Records contained in a dataset ▸
++++++++++
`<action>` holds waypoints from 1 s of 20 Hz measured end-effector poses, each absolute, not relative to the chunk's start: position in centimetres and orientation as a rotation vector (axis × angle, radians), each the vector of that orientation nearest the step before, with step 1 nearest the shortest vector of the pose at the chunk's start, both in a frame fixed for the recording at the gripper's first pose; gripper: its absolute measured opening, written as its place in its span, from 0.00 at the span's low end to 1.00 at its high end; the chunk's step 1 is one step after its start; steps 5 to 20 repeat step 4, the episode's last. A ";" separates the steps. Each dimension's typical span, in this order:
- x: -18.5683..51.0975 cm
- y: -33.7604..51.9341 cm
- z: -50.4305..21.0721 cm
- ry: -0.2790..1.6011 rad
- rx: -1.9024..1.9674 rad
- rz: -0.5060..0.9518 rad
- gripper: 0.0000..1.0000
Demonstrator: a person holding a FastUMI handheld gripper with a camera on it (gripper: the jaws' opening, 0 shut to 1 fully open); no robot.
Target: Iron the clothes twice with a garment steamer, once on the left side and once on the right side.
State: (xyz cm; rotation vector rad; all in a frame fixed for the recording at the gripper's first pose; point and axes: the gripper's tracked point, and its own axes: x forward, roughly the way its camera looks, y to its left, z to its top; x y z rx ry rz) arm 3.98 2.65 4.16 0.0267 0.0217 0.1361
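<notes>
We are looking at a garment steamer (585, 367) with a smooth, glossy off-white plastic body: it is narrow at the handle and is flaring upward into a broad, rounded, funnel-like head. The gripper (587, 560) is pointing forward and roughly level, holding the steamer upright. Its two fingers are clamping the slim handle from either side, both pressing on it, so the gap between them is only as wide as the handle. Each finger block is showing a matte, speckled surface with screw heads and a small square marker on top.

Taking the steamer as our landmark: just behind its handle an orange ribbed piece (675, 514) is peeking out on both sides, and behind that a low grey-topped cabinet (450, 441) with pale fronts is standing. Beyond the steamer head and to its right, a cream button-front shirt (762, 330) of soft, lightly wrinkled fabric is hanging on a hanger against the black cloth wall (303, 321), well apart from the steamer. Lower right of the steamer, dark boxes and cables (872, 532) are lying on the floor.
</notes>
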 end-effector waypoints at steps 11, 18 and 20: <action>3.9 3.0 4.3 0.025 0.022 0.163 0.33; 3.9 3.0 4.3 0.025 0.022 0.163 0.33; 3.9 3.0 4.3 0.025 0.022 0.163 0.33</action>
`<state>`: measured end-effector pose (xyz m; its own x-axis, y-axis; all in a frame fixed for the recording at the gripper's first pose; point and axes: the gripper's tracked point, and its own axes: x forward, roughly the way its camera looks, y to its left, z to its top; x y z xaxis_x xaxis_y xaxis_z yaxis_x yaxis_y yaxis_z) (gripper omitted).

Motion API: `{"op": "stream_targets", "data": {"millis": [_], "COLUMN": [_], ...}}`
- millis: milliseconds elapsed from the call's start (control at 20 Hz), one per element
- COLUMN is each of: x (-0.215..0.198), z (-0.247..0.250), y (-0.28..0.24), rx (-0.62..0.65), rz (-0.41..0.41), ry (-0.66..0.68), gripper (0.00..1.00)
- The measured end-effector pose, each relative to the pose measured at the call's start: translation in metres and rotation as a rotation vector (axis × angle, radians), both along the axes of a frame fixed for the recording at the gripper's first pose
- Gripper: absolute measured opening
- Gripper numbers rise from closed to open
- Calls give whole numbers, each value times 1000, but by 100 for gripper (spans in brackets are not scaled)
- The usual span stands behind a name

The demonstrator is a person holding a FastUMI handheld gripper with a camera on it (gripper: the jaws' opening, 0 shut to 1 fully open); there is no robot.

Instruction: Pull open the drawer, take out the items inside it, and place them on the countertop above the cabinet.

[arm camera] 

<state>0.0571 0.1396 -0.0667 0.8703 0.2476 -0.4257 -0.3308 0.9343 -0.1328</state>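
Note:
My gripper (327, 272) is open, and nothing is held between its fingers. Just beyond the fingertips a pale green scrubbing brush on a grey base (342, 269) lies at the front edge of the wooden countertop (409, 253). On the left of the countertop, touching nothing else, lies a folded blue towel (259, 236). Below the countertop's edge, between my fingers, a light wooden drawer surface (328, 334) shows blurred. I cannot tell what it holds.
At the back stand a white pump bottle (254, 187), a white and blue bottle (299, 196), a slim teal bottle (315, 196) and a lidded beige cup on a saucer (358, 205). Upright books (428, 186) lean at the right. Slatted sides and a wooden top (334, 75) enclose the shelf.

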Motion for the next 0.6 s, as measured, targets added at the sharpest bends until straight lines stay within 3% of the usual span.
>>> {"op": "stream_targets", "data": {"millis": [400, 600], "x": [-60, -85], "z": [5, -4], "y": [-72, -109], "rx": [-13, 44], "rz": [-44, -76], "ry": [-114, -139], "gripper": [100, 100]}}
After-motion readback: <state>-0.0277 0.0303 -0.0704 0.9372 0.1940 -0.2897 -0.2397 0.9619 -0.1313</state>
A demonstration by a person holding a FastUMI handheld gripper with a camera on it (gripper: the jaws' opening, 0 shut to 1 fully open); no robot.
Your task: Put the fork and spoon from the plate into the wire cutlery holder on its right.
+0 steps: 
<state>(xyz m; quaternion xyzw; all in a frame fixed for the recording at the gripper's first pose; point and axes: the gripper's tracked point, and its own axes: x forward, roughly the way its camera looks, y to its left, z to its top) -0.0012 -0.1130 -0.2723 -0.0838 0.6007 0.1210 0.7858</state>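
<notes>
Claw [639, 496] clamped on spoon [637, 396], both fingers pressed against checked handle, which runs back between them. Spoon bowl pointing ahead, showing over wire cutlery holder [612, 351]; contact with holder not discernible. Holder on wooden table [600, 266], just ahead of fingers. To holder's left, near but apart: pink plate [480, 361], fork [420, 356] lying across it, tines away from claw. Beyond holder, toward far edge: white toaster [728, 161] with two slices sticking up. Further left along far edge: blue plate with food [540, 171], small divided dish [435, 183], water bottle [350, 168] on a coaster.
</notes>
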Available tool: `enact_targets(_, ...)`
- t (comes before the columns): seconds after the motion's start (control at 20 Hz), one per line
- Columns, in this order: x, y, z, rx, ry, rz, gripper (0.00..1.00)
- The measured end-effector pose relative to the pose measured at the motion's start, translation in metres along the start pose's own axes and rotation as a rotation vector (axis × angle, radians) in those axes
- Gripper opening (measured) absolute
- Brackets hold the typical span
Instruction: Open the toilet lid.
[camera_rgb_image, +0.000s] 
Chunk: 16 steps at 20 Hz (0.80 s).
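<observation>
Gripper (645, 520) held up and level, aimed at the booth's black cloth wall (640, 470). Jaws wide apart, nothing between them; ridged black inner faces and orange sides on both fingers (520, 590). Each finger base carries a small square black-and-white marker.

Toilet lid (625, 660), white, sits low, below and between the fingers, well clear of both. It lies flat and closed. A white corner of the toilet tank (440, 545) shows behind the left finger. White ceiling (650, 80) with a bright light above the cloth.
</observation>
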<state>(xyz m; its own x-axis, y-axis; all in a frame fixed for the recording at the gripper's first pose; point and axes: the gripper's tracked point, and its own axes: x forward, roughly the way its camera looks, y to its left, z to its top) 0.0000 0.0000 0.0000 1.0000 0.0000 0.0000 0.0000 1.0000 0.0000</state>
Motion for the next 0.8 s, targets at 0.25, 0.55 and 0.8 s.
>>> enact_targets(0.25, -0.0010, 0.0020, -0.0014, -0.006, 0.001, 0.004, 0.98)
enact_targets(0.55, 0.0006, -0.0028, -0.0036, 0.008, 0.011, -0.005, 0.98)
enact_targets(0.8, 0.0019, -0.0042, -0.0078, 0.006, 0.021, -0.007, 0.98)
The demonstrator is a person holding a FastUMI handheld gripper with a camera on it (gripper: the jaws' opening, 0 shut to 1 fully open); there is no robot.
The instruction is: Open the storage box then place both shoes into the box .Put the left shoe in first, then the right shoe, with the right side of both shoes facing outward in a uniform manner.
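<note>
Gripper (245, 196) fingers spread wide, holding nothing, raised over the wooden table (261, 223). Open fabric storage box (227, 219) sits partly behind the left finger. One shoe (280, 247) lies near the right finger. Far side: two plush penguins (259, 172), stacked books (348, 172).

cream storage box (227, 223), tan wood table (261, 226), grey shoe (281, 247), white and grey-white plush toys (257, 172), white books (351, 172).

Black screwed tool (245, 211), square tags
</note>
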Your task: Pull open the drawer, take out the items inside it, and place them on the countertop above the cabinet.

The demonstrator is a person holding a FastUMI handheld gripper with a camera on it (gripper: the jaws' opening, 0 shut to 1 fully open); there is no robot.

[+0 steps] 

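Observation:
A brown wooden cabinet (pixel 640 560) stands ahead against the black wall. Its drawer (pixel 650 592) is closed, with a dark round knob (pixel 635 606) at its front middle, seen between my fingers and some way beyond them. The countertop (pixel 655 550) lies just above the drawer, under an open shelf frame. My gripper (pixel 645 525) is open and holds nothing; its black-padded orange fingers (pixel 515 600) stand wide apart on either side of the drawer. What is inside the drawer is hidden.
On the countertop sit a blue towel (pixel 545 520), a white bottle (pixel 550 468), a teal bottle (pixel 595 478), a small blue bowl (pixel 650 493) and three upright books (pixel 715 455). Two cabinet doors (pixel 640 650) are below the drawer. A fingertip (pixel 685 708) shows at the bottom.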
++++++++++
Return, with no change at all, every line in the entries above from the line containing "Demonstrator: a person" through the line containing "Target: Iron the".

Written response ▸
Demonstrator: a person holding a FastUMI handheld gripper with a camera on it (gripper: the jaws' opening, 0 shut to 1 fully open); no robot.
Target: Iron the clothes twice with a garment steamer, once on the left side and once on the right side.

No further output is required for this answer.